[Opening Entries shown section]

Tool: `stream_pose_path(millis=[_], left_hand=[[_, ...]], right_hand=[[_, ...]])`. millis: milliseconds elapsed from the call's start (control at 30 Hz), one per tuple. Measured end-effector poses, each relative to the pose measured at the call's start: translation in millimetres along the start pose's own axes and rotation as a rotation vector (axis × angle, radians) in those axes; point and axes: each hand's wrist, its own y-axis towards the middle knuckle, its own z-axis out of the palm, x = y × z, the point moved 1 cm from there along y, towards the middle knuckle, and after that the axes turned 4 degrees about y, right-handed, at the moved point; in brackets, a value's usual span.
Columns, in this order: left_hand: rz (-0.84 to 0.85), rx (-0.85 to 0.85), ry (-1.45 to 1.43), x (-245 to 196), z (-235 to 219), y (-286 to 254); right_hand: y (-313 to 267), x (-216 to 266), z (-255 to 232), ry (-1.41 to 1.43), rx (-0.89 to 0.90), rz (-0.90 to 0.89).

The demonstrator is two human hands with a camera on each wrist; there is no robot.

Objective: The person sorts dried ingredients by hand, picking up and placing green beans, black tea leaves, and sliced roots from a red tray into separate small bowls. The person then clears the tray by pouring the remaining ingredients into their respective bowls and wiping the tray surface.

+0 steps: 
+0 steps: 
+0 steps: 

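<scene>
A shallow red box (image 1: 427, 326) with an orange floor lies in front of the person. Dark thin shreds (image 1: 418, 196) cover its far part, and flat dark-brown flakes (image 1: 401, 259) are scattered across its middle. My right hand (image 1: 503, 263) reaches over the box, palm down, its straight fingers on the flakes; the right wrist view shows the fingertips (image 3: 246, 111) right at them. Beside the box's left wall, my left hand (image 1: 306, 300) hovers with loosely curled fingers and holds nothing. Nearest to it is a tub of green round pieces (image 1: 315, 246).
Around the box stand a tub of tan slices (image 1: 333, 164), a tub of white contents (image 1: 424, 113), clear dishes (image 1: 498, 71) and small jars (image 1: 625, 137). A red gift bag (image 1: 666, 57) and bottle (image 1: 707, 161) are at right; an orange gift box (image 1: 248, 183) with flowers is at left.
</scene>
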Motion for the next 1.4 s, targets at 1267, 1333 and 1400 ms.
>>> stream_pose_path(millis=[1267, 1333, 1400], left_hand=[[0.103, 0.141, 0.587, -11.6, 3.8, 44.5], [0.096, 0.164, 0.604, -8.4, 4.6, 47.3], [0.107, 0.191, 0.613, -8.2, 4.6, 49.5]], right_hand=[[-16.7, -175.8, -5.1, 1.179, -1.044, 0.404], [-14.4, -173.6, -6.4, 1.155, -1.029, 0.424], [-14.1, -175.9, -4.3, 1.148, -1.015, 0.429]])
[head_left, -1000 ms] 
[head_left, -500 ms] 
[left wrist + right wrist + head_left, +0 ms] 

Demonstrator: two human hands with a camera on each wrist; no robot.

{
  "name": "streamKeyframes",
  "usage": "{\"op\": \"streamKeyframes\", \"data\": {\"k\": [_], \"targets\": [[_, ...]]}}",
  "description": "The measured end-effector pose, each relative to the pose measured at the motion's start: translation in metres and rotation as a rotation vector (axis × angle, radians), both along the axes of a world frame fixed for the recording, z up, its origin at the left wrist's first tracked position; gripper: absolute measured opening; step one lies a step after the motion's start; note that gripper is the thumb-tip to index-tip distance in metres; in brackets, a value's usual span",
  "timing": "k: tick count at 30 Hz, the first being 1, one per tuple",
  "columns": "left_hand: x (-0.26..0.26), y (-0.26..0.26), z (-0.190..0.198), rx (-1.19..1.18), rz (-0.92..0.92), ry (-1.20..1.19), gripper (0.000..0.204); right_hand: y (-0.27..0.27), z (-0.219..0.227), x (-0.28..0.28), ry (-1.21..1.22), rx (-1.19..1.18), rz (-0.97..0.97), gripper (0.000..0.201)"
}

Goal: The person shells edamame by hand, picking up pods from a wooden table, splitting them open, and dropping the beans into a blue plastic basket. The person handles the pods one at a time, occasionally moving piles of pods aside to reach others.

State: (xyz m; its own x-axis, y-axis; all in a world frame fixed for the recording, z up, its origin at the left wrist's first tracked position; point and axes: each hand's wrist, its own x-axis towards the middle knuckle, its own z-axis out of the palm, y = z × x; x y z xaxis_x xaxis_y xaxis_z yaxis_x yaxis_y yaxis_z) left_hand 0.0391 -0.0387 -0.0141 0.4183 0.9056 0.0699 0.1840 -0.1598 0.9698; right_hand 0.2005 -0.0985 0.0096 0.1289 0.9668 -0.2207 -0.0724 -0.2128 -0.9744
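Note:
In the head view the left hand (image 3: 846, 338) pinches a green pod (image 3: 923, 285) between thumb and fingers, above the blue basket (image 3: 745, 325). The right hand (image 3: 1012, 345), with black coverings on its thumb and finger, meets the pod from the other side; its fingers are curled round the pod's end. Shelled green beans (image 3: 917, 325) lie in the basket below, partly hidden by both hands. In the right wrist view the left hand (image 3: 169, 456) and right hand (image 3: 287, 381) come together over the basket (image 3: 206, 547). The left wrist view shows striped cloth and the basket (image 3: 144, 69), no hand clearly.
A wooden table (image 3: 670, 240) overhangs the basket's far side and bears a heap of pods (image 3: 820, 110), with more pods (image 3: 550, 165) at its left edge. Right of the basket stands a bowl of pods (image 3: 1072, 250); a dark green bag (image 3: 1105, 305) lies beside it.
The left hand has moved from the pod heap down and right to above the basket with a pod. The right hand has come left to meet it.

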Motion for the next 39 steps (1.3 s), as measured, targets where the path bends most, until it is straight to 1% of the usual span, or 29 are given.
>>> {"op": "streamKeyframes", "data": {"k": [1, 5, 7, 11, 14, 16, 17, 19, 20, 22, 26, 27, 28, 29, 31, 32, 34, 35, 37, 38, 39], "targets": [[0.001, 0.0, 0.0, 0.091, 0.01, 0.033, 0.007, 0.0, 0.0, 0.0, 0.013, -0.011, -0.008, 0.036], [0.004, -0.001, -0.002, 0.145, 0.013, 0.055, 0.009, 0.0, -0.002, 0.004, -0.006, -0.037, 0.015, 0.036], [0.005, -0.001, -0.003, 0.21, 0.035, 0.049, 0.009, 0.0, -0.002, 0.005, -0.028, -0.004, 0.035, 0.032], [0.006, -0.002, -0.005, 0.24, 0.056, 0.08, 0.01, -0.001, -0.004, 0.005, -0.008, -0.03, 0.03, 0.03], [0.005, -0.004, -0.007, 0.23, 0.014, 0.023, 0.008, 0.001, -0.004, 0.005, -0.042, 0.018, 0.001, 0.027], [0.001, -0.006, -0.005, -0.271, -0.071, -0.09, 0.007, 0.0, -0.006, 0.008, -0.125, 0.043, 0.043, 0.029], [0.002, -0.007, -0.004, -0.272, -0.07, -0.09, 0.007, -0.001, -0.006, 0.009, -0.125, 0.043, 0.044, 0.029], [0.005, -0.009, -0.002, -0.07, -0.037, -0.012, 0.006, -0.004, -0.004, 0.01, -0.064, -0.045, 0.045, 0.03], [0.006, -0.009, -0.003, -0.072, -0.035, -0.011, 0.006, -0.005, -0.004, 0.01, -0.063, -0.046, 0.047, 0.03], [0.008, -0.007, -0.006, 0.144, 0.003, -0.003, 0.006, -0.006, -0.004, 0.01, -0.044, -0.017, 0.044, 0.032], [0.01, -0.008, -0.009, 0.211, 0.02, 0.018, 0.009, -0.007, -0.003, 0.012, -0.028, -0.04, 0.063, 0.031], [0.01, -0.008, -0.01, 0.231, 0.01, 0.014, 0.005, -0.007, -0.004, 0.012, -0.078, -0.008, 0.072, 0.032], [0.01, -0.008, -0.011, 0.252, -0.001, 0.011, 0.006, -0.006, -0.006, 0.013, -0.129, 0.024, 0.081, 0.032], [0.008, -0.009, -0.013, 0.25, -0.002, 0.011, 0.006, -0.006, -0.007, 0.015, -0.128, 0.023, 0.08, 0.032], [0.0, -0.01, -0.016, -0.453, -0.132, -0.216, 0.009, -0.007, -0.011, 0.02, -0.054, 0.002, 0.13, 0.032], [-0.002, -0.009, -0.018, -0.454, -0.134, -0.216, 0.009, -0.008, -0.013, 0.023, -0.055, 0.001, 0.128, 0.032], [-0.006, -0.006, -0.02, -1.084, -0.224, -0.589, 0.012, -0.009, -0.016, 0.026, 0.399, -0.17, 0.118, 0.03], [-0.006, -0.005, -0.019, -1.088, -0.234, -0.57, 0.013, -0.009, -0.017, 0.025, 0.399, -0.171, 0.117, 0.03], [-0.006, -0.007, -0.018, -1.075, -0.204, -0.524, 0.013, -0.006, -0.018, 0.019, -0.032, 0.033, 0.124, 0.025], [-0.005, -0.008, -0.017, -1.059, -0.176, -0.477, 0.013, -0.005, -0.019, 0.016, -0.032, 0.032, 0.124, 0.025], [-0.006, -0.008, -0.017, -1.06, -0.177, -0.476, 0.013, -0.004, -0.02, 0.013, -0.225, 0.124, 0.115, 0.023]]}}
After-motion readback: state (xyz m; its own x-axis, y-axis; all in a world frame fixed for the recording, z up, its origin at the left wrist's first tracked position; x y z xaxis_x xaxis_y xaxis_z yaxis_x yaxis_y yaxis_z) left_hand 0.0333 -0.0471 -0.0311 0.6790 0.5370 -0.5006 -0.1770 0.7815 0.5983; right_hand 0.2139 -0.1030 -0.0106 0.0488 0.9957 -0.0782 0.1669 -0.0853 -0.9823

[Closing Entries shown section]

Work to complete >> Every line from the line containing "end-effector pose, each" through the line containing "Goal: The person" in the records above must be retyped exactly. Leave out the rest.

Exercise response >>
  "description": "The measured end-effector pose, each relative to the pose measured at the motion's start: translation in metres and rotation as a rotation vector (axis × angle, radians), both along the axes of a world frame fixed for the recording, z up, its origin at the left wrist's first tracked position; gripper: absolute measured opening; step one lies a step after the motion's start; note that gripper is the thumb-tip to index-tip distance in metres; in brackets, a value's usual span",
  "timing": "k: tick count at 30 Hz, the first being 1, one per tuple",
  "columns": "left_hand: x (-0.26..0.26), y (-0.26..0.26), z (-0.190..0.198), rx (-1.19..1.18), rz (-0.92..0.92), ry (-1.20..1.19), gripper (0.000..0.204); right_hand: y (-0.27..0.27), z (-0.219..0.227), x (-0.28..0.28), ry (-1.21..1.22), rx (-1.19..1.18), rz (-0.97..0.97), gripper (0.000..0.201)"
}

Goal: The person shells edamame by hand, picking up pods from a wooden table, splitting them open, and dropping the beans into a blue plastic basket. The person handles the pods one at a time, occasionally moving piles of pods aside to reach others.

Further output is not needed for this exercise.